### What the exercise asks:
Your output should be everything below from the line containing "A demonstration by" down to the line containing "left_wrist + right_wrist", both ends included, copied exactly, with pictures left out.

### Information supplied:
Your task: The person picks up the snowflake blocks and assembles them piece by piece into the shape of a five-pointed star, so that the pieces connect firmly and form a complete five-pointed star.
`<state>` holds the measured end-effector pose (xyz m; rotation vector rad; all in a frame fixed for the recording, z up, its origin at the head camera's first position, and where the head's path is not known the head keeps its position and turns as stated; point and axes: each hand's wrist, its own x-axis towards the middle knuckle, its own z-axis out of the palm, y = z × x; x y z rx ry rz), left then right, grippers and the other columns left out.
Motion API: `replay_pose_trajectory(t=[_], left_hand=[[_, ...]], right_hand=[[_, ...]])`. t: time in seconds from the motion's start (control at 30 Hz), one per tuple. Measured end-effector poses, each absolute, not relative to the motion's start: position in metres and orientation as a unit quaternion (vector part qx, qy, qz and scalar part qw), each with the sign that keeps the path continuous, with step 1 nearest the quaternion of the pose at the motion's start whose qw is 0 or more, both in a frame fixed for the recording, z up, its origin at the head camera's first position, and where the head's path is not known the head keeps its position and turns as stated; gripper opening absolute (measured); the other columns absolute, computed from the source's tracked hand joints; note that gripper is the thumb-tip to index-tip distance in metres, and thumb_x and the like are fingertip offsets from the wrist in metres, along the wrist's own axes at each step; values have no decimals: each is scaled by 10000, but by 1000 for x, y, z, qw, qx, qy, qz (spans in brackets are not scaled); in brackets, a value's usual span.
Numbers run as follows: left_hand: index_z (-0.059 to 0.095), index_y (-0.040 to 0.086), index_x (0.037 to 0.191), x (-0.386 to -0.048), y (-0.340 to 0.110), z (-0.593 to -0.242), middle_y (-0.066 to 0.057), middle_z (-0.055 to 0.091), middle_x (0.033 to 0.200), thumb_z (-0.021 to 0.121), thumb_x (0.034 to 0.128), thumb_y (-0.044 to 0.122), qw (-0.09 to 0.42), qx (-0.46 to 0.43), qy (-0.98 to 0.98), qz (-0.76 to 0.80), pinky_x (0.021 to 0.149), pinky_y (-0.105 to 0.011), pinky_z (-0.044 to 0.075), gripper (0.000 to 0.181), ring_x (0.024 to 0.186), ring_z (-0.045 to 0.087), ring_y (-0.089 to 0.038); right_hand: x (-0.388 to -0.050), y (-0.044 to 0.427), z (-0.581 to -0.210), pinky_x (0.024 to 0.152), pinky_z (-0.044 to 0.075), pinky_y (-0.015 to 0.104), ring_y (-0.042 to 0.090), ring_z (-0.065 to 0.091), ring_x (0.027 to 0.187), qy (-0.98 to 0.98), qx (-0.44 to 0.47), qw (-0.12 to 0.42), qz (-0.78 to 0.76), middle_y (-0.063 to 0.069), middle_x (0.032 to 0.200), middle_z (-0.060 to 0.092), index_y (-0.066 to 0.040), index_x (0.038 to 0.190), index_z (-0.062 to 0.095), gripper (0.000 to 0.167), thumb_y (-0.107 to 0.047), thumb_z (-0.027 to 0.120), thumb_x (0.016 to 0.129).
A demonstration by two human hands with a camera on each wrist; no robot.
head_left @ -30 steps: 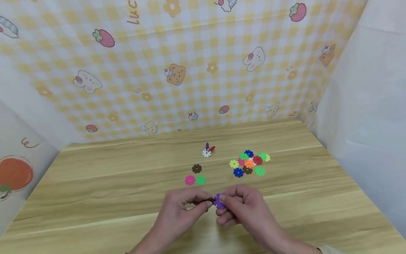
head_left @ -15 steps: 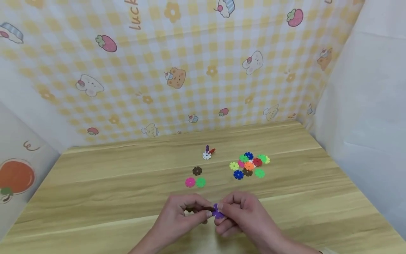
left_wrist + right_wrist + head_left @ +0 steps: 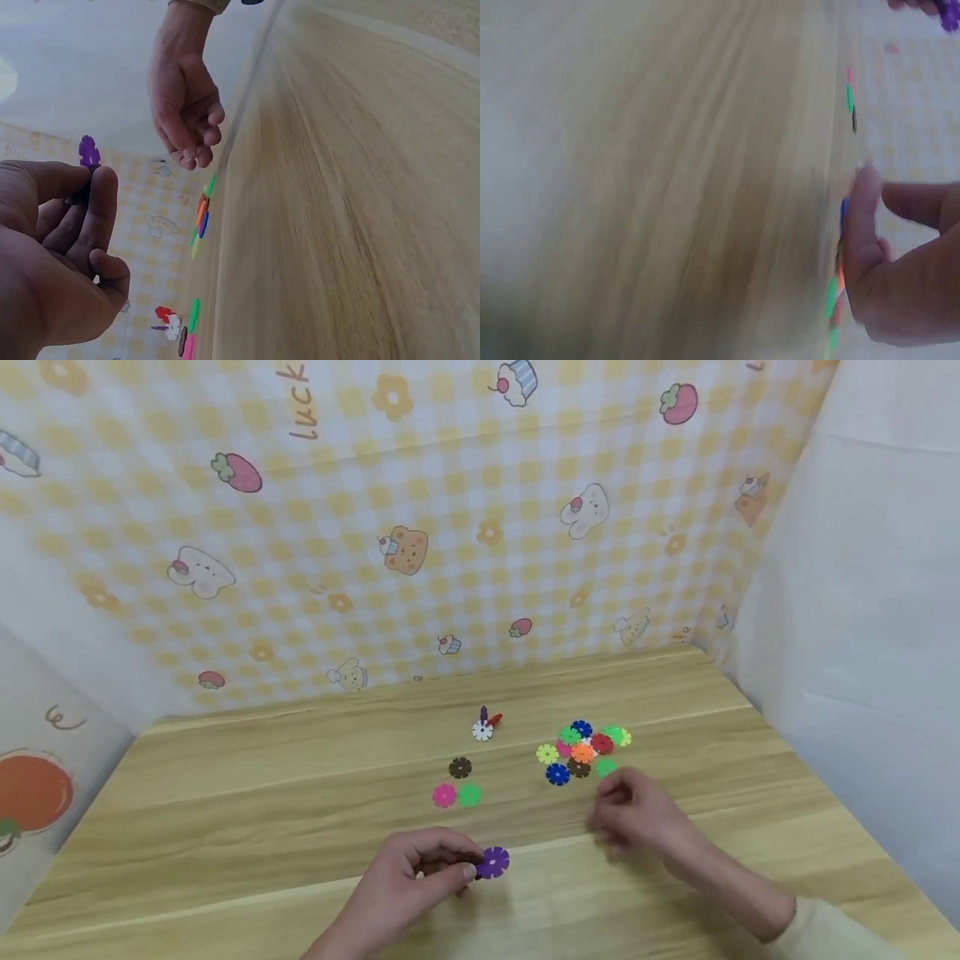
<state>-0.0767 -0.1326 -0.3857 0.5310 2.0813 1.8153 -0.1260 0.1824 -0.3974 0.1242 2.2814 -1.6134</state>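
My left hand point(image 3: 405, 881) pinches a brown notched disc point(image 3: 468, 857), mostly hidden by the fingers. Joined to its right edge is a purple notched disc point(image 3: 495, 862), which also shows above the thumb in the left wrist view. My right hand point(image 3: 641, 814) hovers over the table with loosely bent fingers and nothing between them, slightly blurred. Just beyond it lies a pile of coloured notched discs, among them an orange disc point(image 3: 582, 753), a blue disc point(image 3: 557, 774) and a green disc point(image 3: 606, 767) partly behind the fingers.
Farther back sits a white disc point(image 3: 482, 732) with a purple and a red disc standing in it. Nearer lie a brown disc point(image 3: 461, 767), a pink disc point(image 3: 444, 796) and a green disc point(image 3: 469, 796). A checked cloth point(image 3: 450, 568) hangs behind the wooden table point(image 3: 262, 810).
My right hand has let go of the purple disc and moved right and forward toward the pile. The left hand still holds the joined discs, the purple one now in plain sight.
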Motion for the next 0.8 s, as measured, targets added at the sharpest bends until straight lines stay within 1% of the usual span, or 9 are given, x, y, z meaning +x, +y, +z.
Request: replay_pose_trajectory(t=[0.07,0.13,0.27,0.37,0.47,0.53,0.63,0.73,0.8], left_hand=[[725,1,1149,-77,-134,-387,-163,756,1067,681,976,111,161,182,728,641,734,-309,602,209,821,729,-167],[716,-15,1151,-76,-135,-388,-165,752,1069,676,975,99,163,173,722,650,754,-302,600,215,825,725,-163],[710,-32,1145,-77,-137,-389,-130,753,1039,676,967,85,172,147,718,658,771,-284,594,215,818,717,-155],[707,-40,1141,-79,-137,-391,-128,752,1020,680,963,82,176,138,720,658,767,-282,591,218,810,712,-156],[703,-46,1151,-81,-137,-391,-139,753,1035,684,962,86,175,130,719,660,769,-284,590,231,812,708,-155],[697,-50,1161,-83,-137,-391,-128,755,1046,687,964,91,178,124,714,666,778,-286,589,243,823,705,-153],[684,-71,1175,-84,-136,-391,-94,759,1052,683,966,82,181,122,703,676,798,-289,591,259,842,703,-141],[676,-80,1188,-85,-136,-391,-68,757,1052,680,969,81,187,121,698,681,813,-286,588,271,861,700,-139],[680,-67,1192,-86,-135,-390,-64,754,1053,683,971,95,189,115,699,680,806,-280,580,275,866,694,-143]], right_hand=[[-138,190,-401,633,612,358,212,650,759,792,81,157,-584,180,1033,591,66,1262,395,442,-23,674,930],[-148,194,-406,628,609,352,200,636,747,794,87,139,-585,205,1083,537,66,1293,333,523,-17,686,916],[-160,192,-415,582,598,349,193,621,667,802,91,117,-578,240,1116,499,72,1332,307,619,21,711,866],[-164,187,-420,499,556,334,193,596,581,816,84,99,-564,239,1060,521,74,1335,331,590,69,680,860],[-165,184,-421,456,530,330,196,582,546,838,65,72,-537,248,1099,534,76,1325,363,529,91,640,875],[-166,185,-421,460,540,340,201,594,562,848,57,60,-524,260,1192,514,79,1336,381,512,86,627,887],[-166,185,-419,498,566,349,200,619,600,846,60,72,-525,272,1283,502,80,1352,396,504,72,619,900],[-166,187,-417,524,580,350,190,633,621,835,71,89,-539,250,1261,508,77,1328,414,471,57,630,910],[-166,188,-417,532,585,352,183,635,630,832,70,92,-543,229,1194,521,77,1280,428,429,46,650,914]])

### Exercise answer:
A demonstration by two human hands with a camera on each wrist; no robot.
head_left @ -30 steps: 
head_left @ -15 steps: 
left_wrist + right_wrist + head_left @ +0 steps: 

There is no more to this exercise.